Plusieurs points du premier procès posent problème selon son avocat
Pour justifier cette démarche, Maître Michel Labrousse estime que plusieurs points du premier procès posent problème. Il évoque notamment :
- la question du caractère rétroactif de la réforme du viol votée en novembre 2025,
- l’absence d’ADN de Lucas Larivée sous les ongles de la victime,
- le manque d’éléments sur la cordelette utilisée pour l’étrangler,
- et, plus largement, une instruction qui n’aurait pas établi de preuves matérielles suffisantes.
Des arguments déjà avancés devant les jurés de première instance, mais qui seront de nouveau débattus en appel.
L’avocat détaille les suites possibles : "Si la décision n'est pas infléchie et si par malheur pour lui, elle était même aggravée, il ferait ensuite un pourvoi en cassation. Et ensuite, quand il aurait épuisé toutes les voies de droit, il saisirait la Cour européenne des droits de l'homme". La Cour pourrait alors, selon lui, considérer que "ce procès était inéquitable" et en tirer les conséquences "en condamnant l'État français aux dépens".

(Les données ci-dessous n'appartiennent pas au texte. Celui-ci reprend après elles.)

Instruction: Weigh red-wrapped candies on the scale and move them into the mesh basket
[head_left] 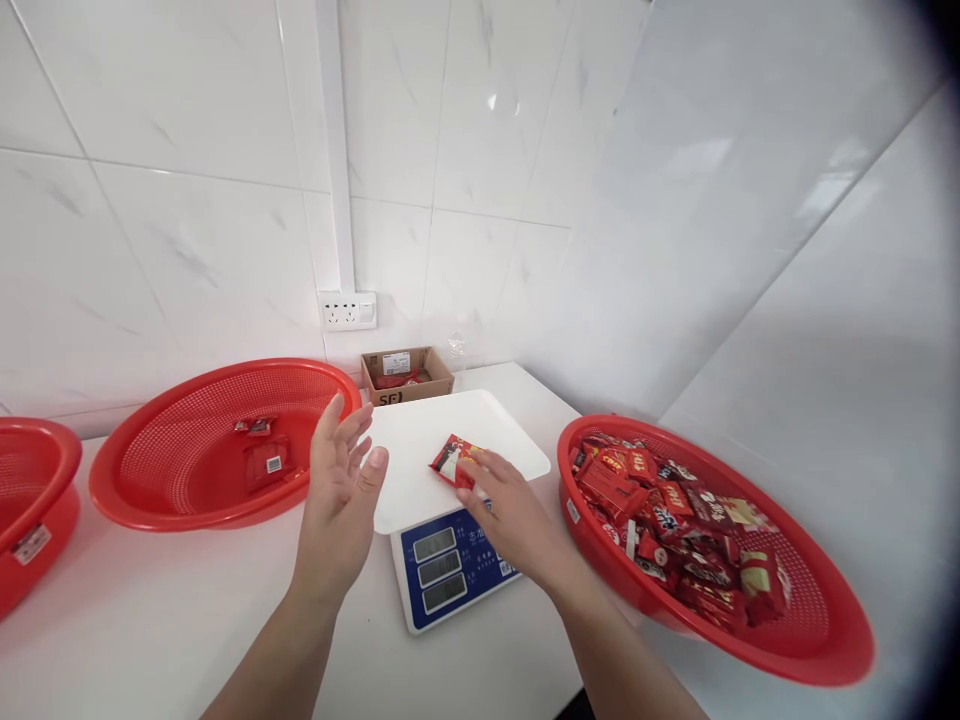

Quel risque pour Lucas Larivée en appel ?
En se présentant de nouveau devant une cour d’assises, Lucas Larivée s’expose à une éventuelle peine plus lourde. Une possibilité que Maître Michel Labrousse reconnaît, tout en expliquant la détermination de son client :
Lucas Larivée est un homme, ce n'est pas un jeune qui veut s'opposer, bomber le torse. C'est un jeune qui dit 'j'ai pas violé, j'ai pas étranglé avec une cordelette'. Il dit qu’il y a eu une relation sexuelle d'un soir, un geste érotique maladroit, volontaire, il dit 'je ne voulais pas la tuer'.
Selon son avocat, le jeune homme assume sa part de responsabilité mais refuse d’être considéré comme "un violeur et un étrangleur à la cordelette". C’est pour cette raison qu’il exerce "la voie de recours, quels que soient les risques".

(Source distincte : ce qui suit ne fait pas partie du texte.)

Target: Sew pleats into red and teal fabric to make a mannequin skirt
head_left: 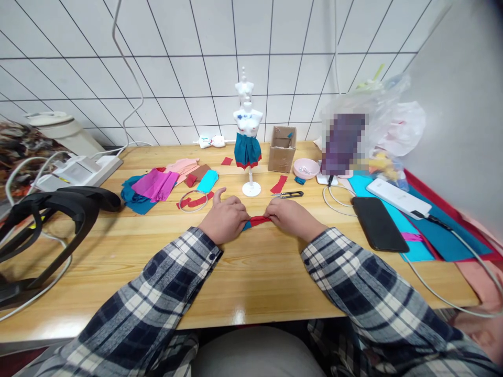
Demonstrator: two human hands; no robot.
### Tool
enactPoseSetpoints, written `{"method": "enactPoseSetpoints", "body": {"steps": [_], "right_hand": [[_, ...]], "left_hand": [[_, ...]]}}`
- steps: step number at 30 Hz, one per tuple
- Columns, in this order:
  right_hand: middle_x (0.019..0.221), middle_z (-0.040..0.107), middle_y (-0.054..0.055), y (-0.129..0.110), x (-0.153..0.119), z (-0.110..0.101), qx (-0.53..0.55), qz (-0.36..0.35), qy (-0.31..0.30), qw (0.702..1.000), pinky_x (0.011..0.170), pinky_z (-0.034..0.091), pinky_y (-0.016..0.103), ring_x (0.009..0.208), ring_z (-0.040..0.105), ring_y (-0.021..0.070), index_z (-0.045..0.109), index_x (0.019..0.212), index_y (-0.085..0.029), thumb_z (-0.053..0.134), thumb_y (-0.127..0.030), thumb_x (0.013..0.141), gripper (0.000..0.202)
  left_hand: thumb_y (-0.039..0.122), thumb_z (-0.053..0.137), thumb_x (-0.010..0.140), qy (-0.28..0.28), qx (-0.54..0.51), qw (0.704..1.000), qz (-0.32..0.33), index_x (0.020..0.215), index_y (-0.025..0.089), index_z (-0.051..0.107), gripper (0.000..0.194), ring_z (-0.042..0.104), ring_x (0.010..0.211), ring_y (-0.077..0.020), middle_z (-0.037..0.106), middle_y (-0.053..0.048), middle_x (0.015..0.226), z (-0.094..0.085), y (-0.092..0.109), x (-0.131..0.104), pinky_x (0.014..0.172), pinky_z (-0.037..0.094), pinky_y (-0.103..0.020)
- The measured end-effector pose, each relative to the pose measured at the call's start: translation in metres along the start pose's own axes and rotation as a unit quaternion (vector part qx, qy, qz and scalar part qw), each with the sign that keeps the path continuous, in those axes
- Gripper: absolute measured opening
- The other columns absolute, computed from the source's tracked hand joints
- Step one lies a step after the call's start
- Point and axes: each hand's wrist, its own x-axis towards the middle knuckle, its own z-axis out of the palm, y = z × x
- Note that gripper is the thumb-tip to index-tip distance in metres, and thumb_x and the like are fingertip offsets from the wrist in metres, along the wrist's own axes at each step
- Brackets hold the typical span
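Pinching red-and-blue cloth point(260, 221), left hand point(225, 217) and right hand point(293, 217) — pink bowl point(307, 176) holding small bits point(305, 170), box point(280, 159) standing beside, table point(239, 283) stretching to its front edge

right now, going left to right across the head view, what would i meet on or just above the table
Black headset → magenta cloth → left hand → red-and-blue cloth → right hand → black phone

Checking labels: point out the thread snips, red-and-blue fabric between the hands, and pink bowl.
Thread snips point(291, 195), head view: black handle.
Red-and-blue fabric point(260, 220), head view: exposed red middle.
Pink bowl point(307, 176), head view: front outer wall.
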Motion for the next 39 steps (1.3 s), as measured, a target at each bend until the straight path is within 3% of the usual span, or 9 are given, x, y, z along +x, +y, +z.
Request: {"method": "enactPoseSetpoints", "body": {"steps": [6,12,17,21,27,34,39], "right_hand": [[0.092,0.066,0.008,-0.006,-0.004,-0.008,-0.055,-0.004,-0.046,0.997,0.065,0.037,0.029,0.085,0.060,0.0186,0.071,0.089,-0.020,0.053,-0.009,0.088,0.021],[0.100,0.069,0.006,-0.004,-0.007,-0.012,-0.033,0.028,-0.043,0.998,0.064,0.040,0.028,0.089,0.063,0.0193,0.076,0.094,-0.026,0.056,-0.010,0.085,0.028],[0.099,0.071,0.005,0.005,-0.007,0.000,0.090,0.068,0.053,0.992,0.078,0.046,0.027,0.092,0.064,0.0177,0.073,0.102,-0.022,0.050,-0.009,0.085,0.031],[0.102,0.070,0.005,0.010,-0.006,0.003,0.165,0.096,0.116,0.975,0.075,0.047,0.026,0.084,0.063,0.0151,0.063,0.121,-0.018,0.051,-0.006,0.080,0.045],[0.101,0.069,0.006,0.013,-0.005,0.001,0.163,0.026,0.067,0.984,0.077,0.047,0.029,0.084,0.061,0.0162,0.070,0.110,-0.019,0.060,-0.016,0.081,0.031],[0.101,0.070,0.008,0.009,-0.006,-0.003,0.127,0.037,0.044,0.990,0.081,0.046,0.032,0.094,0.062,0.0204,0.071,0.111,-0.019,0.067,-0.043,0.084,0.036],[0.098,0.070,0.006,0.005,-0.005,-0.001,0.090,0.048,0.047,0.994,0.071,0.044,0.028,0.085,0.062,0.0175,0.073,0.107,-0.021,0.067,-0.032,0.084,0.026]], "left_hand": [[0.008,0.054,0.077,-0.004,0.023,0.999,0.021,0.076,0.026,0.071,0.025,0.056,0.093,-0.0239,0.070,-0.002,0.077,-0.005,0.006,0.002,0.111,0.007,-0.061],[0.009,0.055,0.078,-0.017,0.003,1.000,0.020,0.076,0.026,0.071,0.023,0.056,0.092,-0.0241,0.070,-0.003,0.077,-0.004,0.003,0.002,0.111,0.010,-0.060],[0.021,0.053,0.085,-0.023,-0.014,1.000,-0.006,0.086,0.029,0.074,0.022,0.057,0.096,-0.0241,0.072,-0.003,0.086,0.001,-0.003,0.000,0.108,0.014,-0.060],[0.025,0.053,0.087,-0.031,-0.056,0.997,-0.031,0.092,0.029,0.073,0.020,0.058,0.100,-0.0238,0.072,-0.001,0.096,0.004,-0.009,-0.001,0.106,0.016,-0.059],[0.031,0.050,0.092,-0.034,-0.088,0.994,-0.046,0.093,0.028,0.072,0.022,0.060,0.100,-0.0233,0.072,-0.002,0.096,0.006,-0.012,-0.001,0.106,0.016,-0.058],[0.031,0.048,0.095,-0.025,-0.072,0.996,-0.054,0.095,0.026,0.071,0.023,0.061,0.098,-0.0227,0.072,-0.002,0.095,0.010,-0.012,0.001,0.107,0.015,-0.058],[0.030,0.047,0.095,-0.019,-0.076,0.995,-0.062,0.095,0.026,0.071,0.024,0.061,0.100,-0.0226,0.073,-0.002,0.096,0.013,-0.012,0.000,0.107,0.016,-0.057]]}}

Un procès en appel sous tension à venir
La cour d’assises d’appel pourrait confirmer la qualification de meurtre précédé de viol, ou revoir les faits. Maître Michel Labrousse l'envisage : "La cour pourrait dire que nous ne sommes pas en présence d'un meurtre, mais de coups mortels, ou encore dire qu'il n'y a pas viol". Dans ces hypothèses, la peine encourue tomberait à 15 ans de réclusion, contre la perpétuité en première instance.